What this task involves: Leave out the pictures and restate the rest of the data exactly.
--- Collected data Enclosed Below ---
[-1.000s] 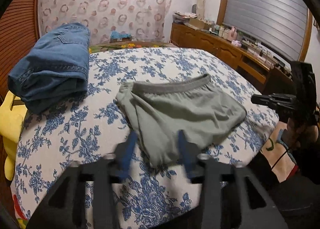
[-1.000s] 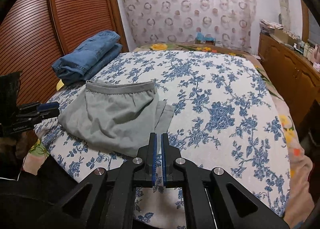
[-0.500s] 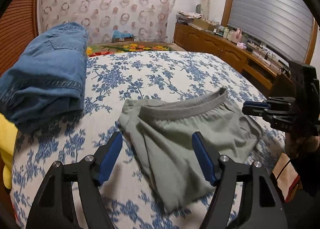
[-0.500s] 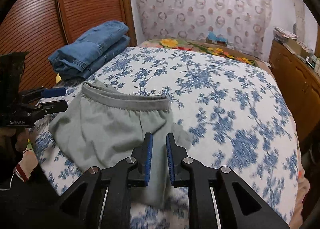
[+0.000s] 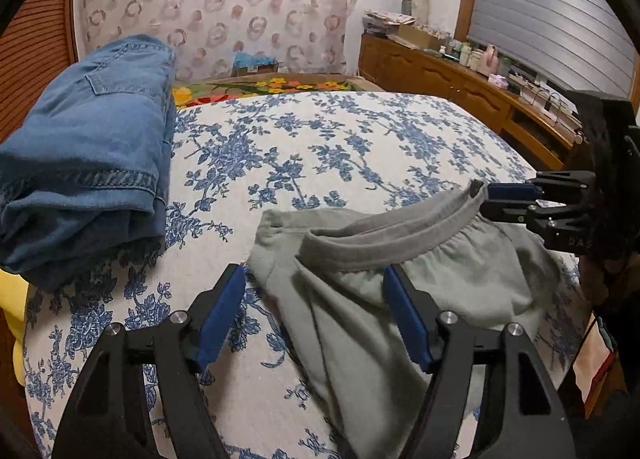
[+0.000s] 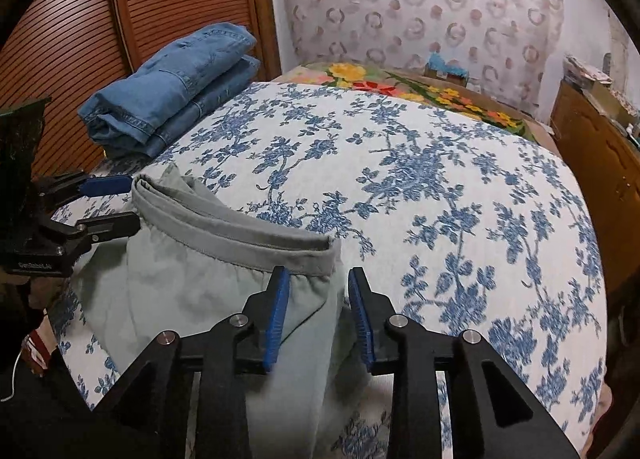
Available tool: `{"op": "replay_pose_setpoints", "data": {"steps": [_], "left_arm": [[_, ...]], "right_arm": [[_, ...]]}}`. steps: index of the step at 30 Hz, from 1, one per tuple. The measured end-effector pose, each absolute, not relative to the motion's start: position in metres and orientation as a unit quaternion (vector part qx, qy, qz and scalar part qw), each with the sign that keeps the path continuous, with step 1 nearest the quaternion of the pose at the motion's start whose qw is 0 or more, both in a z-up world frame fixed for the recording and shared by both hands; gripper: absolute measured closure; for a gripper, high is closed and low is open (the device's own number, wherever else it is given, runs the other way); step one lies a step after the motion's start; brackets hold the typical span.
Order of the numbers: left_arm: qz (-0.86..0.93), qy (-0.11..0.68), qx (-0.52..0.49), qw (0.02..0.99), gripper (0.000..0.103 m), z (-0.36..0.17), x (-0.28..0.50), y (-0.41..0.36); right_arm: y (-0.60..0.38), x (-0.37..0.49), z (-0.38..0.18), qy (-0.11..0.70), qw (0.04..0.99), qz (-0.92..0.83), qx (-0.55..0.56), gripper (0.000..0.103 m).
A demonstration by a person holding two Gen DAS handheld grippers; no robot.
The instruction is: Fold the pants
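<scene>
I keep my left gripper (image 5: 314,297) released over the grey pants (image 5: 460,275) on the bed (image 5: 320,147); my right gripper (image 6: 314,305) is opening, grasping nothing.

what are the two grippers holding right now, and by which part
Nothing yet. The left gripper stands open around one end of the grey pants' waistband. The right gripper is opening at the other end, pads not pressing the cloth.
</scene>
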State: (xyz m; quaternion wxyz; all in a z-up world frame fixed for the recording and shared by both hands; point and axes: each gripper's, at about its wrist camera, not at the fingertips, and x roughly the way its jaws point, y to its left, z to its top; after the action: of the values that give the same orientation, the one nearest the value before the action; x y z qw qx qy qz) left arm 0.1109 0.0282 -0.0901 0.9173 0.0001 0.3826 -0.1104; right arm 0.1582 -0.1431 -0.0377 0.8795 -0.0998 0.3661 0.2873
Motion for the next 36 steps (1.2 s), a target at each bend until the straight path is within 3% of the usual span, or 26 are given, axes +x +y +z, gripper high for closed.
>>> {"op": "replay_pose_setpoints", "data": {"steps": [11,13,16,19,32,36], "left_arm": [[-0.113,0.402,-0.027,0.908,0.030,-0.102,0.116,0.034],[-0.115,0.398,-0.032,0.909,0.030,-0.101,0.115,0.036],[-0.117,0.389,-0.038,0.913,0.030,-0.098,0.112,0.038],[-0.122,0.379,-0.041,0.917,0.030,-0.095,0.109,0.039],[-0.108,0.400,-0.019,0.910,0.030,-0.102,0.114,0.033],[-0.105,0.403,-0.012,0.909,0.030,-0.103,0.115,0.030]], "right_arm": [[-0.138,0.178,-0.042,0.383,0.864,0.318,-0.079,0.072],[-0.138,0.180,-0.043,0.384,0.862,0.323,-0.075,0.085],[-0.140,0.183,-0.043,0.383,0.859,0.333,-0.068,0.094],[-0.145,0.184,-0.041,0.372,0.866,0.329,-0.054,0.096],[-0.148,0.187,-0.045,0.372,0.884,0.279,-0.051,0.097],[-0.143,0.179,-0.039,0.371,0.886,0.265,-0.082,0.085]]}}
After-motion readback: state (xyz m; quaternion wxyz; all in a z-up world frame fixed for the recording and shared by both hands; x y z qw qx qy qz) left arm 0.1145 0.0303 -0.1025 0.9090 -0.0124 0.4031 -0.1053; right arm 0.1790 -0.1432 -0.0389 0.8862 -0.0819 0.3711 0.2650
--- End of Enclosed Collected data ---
Answer to this problem:
[-1.000s] 
[-1.000s] 
[-0.500s] 
[-0.500s] 
[+0.000s] 
[+0.000s] 
Available tool: `{"op": "replay_pose_setpoints", "data": {"steps": [_], "left_arm": [[_, ...]], "right_arm": [[_, ...]]}}`. steps: index of the step at 30 Hz, from 1, one per tuple. The measured end-effector pose, each absolute, not relative to the motion's start: position in metres and orientation as a unit quaternion (vector part qx, qy, qz and scalar part qw), each with the sign that keeps the path continuous, with step 1 nearest the quaternion of the pose at the motion's start whose qw is 0 or more, both in a z-up world frame fixed for the recording and shared by both hands; gripper: absolute measured closure; for a gripper, high is closed and low is open (the device's own number, wherever else it is given, runs the other way); step one lies a step after the motion's start; brackets hold the typical span.
Order of the numbers: left_arm: qz (-0.86..0.93), qy (-0.11..0.68), qx (-0.52..0.49), qw (0.02..0.99), gripper (0.000..0.103 m), z (-0.36..0.17), x (-0.28..0.50), y (-0.41..0.36); right_arm: y (-0.60..0.38), x (-0.37..0.49), z (-0.38..0.18), qy (-0.11..0.70), qw (0.04..0.99), qz (-0.92..0.83), qx (-0.55..0.56), gripper (0.000..0.103 m).
A demonstration by a person holding two Gen DAS handheld grippers; no robot.
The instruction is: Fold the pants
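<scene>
I keep my left gripper (image 5: 314,297) released over the grey pants (image 5: 460,275) on the bed (image 5: 320,147); my right gripper (image 6: 314,305) is opening, grasping nothing.

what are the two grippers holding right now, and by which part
Nothing yet. The left gripper stands open around one end of the grey pants' waistband. The right gripper is opening at the other end, pads not pressing the cloth.
</scene>
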State: (xyz m; quaternion wxyz; all in a z-up world frame fixed for the recording and shared by both hands; point and axes: each gripper's, at about its wrist camera, not at the fingertips, and x roughly the way its jaws point, y to its left, z to its top; after the action: of the values that give the same orientation, the one nearest the value before the action; x y z qw qx qy qz) left arm 0.1109 0.0282 -0.0901 0.9173 0.0001 0.3826 -0.1104; right arm 0.1582 -0.1431 -0.0377 0.8795 -0.0998 0.3661 0.2873
Motion for the next 36 steps (1.2 s), a target at each bend until the straight path is within 3% of the usual span, or 26 are given, axes +x +y +z, gripper high for closed.
>>> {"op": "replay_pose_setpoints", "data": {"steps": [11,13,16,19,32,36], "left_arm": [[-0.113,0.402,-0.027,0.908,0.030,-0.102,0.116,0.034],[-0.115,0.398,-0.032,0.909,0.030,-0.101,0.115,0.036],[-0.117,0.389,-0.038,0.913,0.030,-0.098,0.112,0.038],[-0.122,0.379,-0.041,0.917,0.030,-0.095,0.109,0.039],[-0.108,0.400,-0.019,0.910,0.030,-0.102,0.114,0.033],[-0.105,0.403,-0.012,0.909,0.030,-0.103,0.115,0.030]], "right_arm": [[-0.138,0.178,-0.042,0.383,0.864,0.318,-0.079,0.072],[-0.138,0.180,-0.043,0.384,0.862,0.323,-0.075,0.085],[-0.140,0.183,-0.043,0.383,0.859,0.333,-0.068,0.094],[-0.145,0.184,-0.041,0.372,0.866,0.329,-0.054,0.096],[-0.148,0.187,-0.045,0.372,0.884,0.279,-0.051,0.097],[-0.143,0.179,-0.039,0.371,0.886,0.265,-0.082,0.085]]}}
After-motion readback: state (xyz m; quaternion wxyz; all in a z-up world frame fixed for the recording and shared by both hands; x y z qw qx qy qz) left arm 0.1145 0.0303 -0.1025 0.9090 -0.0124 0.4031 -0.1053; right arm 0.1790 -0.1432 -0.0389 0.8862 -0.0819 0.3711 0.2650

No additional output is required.